> About this task
Say how many of the lines below include the word "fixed", and write nothing else.

> The data
------------

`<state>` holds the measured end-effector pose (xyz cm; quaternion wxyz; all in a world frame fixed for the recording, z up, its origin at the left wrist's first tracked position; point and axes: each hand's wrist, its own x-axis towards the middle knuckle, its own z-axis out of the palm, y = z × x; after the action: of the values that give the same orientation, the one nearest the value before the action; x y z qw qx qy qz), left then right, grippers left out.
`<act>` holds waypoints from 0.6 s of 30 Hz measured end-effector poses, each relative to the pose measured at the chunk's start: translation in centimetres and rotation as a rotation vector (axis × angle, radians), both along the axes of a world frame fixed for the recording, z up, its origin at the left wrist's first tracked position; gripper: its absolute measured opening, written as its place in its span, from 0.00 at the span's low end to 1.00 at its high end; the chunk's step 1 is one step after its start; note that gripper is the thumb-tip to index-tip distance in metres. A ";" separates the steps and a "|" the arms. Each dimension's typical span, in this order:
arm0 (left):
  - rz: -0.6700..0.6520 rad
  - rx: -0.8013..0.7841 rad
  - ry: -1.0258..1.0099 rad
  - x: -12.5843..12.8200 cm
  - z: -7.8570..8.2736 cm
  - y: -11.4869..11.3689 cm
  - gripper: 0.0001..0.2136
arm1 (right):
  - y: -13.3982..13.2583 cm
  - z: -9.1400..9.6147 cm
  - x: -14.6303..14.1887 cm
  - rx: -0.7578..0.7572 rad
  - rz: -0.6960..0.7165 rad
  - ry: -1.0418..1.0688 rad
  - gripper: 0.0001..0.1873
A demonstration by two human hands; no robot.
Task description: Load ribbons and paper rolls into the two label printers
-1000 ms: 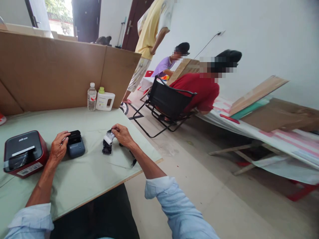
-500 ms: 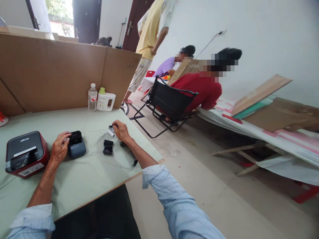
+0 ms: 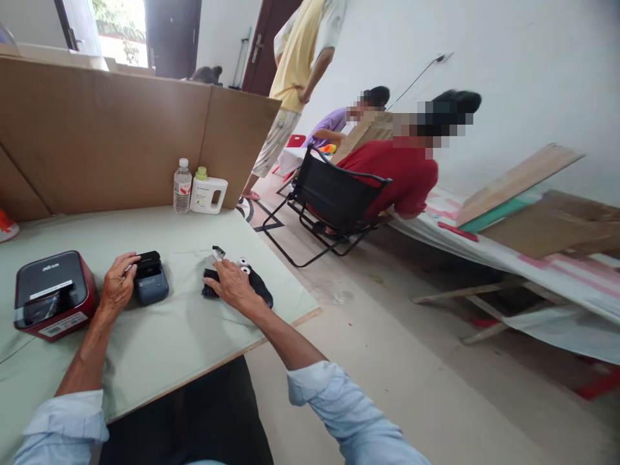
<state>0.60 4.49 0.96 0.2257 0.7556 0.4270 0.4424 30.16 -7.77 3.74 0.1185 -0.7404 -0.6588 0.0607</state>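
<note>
My left hand is at the left side of a small dark blue portable printer, its fingers closed on the edge of the raised black lid. To the right, my right hand reaches down over a small black block-shaped item, with thumb and fingers around its top. The hand hides part of that item. Just beyond the fingers lies a small white and black piece. A black soft-looking object with two white round parts lies beside the right hand, partly covered by it.
A red and black box-shaped printer stands at left. A clear water bottle and a white jug stand before a cardboard screen. Beyond the table's right edge, a person in red sits in a black folding chair; others are behind.
My right hand has moved from the small white piece back towards me, onto the black block-shaped item. The black object with white round parts now shows more. My left hand stays at the printer lid.
</note>
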 end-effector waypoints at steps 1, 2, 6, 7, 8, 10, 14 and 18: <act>-0.002 0.002 -0.003 0.0 -0.1 0.0 0.16 | -0.2 0.1 -0.5 -0.039 -0.043 0.007 0.21; -0.003 0.004 -0.006 -0.1 -0.1 0.1 0.16 | -0.4 0.1 -1.1 -0.073 -0.076 0.022 0.24; -0.012 0.007 -0.012 -0.1 -0.2 0.1 0.15 | -0.4 0.1 -2.6 -0.128 -0.140 0.084 0.24; -0.013 0.007 -0.013 -0.1 -0.2 0.1 0.15 | -0.4 0.0 -2.7 -0.121 -0.143 0.096 0.22; -0.012 0.008 -0.014 -0.1 -0.2 0.1 0.15 | -0.4 -0.2 -2.8 -0.109 -0.141 0.114 0.21; -0.010 0.007 -0.016 -0.1 -0.2 0.0 0.15 | -0.6 -0.7 -2.4 -0.087 -0.116 0.183 0.23; -0.017 -0.008 -0.016 0.0 -0.1 -0.2 0.16 | -1.3 -2.5 0.1 -0.018 0.109 0.330 0.28; -0.020 -0.016 -0.013 0.0 0.0 -0.3 0.16 | -1.7 -4.3 2.8 0.010 0.259 0.200 0.36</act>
<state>0.58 4.23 0.93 0.2388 0.7553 0.4213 0.4415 32.92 -9.49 -0.60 0.1784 -0.6388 -0.7341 0.1457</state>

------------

> Task result
2